**Exercise aim**
When you find the line with "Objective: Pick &" among the records below, reproduce it and each line after it exactly, ending with the line with "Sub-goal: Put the".

**Recorded data**
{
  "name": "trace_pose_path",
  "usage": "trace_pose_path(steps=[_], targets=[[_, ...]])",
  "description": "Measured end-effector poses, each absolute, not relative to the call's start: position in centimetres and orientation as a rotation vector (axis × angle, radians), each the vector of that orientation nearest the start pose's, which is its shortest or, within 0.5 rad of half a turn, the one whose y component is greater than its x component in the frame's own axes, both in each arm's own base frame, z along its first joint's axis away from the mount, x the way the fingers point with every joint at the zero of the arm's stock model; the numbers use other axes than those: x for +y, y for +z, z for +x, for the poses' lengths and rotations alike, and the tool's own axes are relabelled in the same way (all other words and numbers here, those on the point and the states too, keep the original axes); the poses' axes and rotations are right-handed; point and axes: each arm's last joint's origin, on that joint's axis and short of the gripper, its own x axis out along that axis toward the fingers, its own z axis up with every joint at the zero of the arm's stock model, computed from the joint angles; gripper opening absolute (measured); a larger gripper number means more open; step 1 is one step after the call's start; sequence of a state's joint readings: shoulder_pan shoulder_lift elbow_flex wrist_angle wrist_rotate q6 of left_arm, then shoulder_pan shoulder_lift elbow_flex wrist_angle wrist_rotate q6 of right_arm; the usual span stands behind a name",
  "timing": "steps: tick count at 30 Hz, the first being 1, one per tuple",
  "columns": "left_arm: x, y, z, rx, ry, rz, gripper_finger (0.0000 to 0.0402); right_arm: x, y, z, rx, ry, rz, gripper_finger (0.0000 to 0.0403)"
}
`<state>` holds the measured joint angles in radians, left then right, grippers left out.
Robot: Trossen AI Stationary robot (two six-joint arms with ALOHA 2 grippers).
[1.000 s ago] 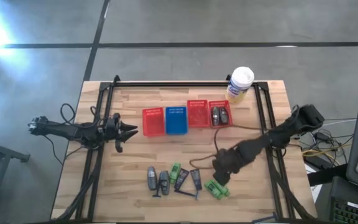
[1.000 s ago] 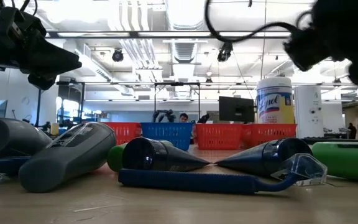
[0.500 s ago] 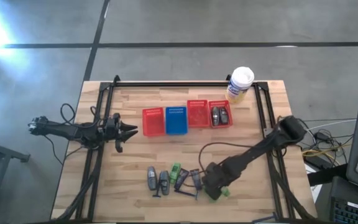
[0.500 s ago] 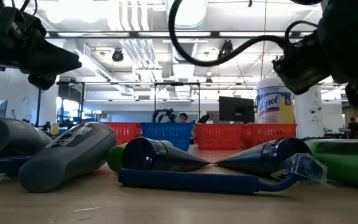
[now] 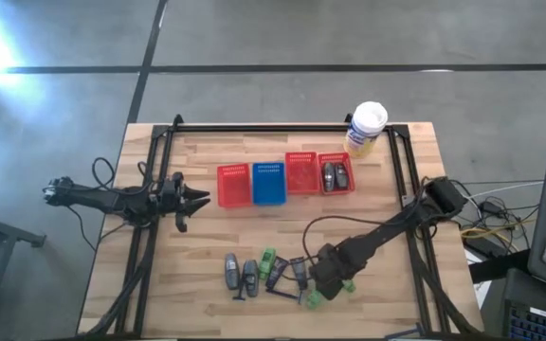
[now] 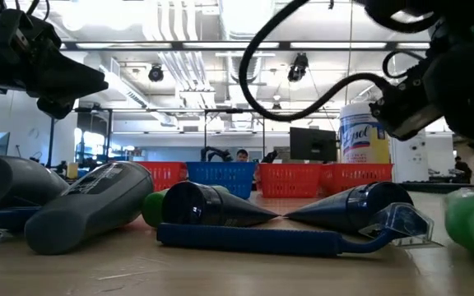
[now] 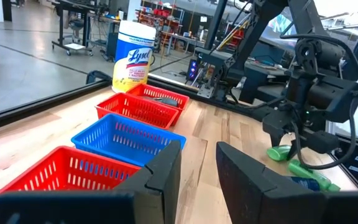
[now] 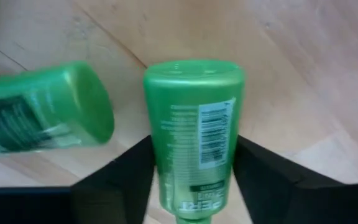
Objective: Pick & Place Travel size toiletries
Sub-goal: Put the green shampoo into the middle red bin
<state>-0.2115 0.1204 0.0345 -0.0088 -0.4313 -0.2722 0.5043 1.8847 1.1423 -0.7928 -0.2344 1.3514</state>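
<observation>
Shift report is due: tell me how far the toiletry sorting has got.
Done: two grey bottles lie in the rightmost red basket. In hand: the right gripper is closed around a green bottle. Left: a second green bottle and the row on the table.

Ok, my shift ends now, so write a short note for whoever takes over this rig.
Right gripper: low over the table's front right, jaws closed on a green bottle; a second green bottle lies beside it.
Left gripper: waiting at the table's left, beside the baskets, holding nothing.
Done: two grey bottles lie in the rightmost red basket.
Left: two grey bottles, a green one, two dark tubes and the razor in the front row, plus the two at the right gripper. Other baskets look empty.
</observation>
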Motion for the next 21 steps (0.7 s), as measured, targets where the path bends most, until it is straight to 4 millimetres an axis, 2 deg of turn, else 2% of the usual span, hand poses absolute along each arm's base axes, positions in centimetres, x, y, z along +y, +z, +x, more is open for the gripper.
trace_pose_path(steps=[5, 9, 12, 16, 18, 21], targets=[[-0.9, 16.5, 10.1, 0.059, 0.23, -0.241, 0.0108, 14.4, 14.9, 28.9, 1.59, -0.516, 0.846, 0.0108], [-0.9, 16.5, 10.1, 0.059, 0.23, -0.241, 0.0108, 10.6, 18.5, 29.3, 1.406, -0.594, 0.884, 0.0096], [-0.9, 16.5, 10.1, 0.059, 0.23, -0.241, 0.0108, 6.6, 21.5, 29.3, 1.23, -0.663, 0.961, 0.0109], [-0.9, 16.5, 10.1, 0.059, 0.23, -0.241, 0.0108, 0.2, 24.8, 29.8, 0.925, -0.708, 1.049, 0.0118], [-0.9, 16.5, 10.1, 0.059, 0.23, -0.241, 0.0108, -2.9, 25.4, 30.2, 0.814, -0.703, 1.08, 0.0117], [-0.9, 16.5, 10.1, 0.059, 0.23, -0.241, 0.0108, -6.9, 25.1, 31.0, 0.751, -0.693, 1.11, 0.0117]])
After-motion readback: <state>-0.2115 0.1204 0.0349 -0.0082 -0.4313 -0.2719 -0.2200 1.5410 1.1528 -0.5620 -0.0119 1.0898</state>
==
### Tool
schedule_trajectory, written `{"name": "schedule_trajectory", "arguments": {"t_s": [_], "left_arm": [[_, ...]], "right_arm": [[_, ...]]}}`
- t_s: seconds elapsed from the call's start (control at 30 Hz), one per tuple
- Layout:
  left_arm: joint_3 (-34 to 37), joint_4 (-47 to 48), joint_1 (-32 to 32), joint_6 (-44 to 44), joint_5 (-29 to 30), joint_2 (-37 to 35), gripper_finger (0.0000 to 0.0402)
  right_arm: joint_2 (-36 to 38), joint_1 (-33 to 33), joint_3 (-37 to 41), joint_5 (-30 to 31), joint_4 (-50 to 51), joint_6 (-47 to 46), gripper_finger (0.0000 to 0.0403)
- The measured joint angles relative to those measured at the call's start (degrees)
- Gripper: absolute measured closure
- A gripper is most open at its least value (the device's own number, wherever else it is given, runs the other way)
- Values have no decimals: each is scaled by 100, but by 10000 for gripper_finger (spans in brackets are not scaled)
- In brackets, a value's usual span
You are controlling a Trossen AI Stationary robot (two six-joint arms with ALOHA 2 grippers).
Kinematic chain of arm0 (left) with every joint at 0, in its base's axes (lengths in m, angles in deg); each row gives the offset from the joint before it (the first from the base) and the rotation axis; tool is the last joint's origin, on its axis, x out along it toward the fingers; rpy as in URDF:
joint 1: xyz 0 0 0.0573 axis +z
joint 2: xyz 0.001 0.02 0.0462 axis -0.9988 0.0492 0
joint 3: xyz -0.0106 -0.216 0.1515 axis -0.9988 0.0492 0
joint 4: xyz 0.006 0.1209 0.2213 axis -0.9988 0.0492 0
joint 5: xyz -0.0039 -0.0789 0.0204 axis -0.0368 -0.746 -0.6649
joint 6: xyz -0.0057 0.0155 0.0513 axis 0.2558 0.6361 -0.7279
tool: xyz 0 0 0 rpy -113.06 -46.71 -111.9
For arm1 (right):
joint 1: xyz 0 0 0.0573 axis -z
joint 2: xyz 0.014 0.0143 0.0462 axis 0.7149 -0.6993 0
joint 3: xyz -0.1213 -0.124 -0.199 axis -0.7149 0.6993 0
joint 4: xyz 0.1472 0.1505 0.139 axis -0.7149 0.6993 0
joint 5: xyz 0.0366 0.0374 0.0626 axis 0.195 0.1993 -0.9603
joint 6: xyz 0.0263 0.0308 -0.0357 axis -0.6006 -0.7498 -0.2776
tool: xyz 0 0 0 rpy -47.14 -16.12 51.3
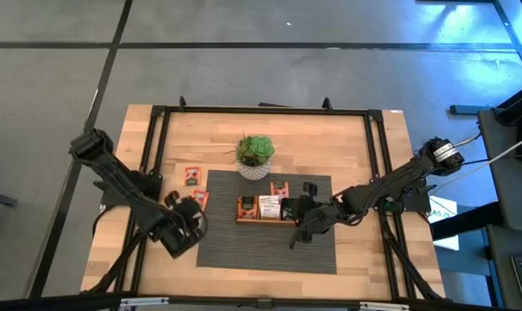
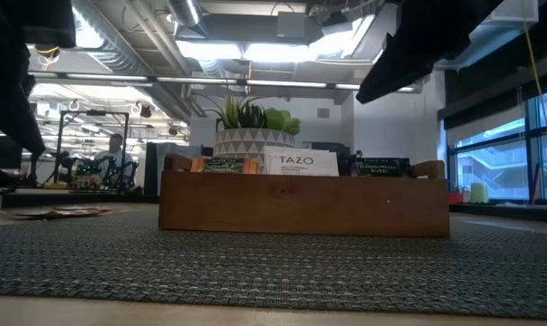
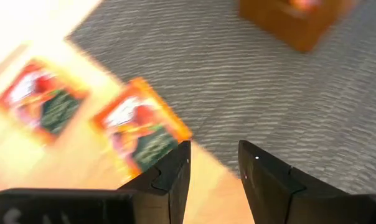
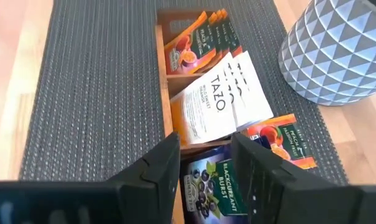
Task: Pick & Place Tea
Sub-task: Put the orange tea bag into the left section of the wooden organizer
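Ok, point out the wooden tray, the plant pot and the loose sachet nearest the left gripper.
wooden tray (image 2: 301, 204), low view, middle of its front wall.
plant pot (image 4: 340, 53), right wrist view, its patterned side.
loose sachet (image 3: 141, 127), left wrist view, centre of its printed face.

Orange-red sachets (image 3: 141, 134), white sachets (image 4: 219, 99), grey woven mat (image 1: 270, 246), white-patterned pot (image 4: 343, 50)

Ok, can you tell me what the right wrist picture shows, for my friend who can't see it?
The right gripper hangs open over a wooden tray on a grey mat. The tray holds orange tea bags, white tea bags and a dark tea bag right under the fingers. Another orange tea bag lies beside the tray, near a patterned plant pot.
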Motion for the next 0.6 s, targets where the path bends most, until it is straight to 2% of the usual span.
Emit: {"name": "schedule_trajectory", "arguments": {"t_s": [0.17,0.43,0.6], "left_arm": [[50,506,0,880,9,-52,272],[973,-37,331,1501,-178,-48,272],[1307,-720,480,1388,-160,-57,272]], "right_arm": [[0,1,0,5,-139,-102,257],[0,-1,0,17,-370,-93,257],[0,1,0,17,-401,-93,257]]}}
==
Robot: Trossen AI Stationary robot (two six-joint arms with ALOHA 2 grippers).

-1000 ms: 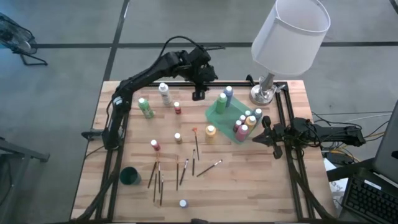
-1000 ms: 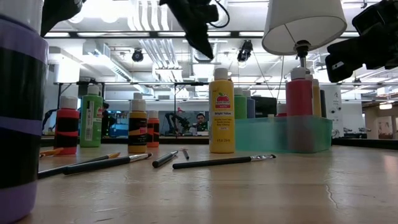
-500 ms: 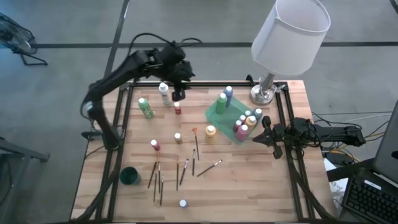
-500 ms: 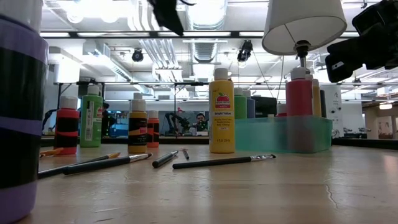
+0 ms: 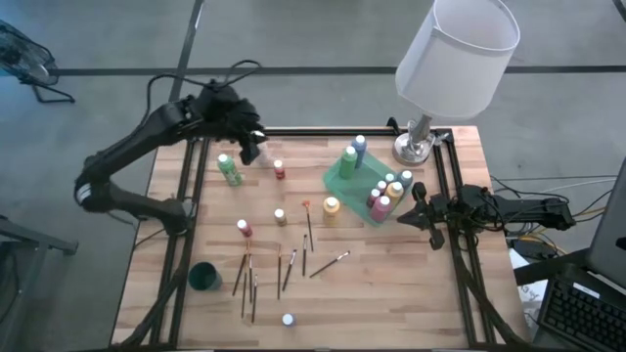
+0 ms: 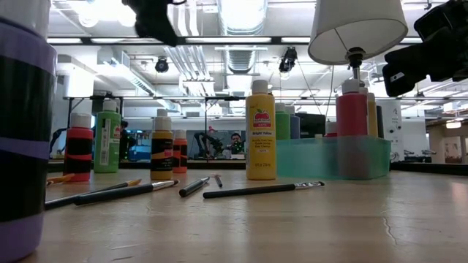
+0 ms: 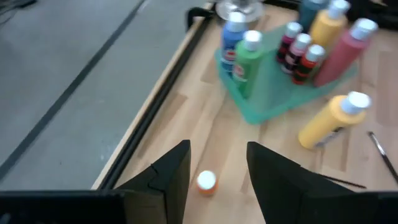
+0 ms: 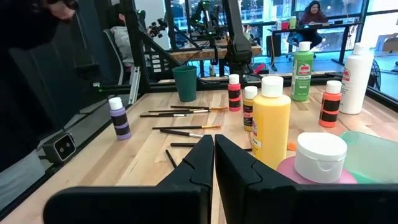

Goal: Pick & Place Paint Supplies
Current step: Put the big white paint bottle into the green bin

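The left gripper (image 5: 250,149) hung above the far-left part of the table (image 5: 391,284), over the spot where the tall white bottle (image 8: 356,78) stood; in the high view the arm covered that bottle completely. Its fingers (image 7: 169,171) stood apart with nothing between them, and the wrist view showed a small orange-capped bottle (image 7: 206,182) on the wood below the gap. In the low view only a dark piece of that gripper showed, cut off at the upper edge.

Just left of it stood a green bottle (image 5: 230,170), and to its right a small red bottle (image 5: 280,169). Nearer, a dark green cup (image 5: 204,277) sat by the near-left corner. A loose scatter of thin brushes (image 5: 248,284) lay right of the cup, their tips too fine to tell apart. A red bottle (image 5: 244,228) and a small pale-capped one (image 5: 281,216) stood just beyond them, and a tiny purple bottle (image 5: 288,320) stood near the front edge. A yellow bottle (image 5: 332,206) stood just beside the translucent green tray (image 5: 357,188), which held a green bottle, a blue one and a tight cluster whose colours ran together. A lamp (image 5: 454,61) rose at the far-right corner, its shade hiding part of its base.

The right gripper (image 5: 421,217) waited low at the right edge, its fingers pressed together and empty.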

**Answer to the problem**
Objective: Pick & Place Travel size toiletries
Sub-goal: Put the green shampoo into the middle red bin

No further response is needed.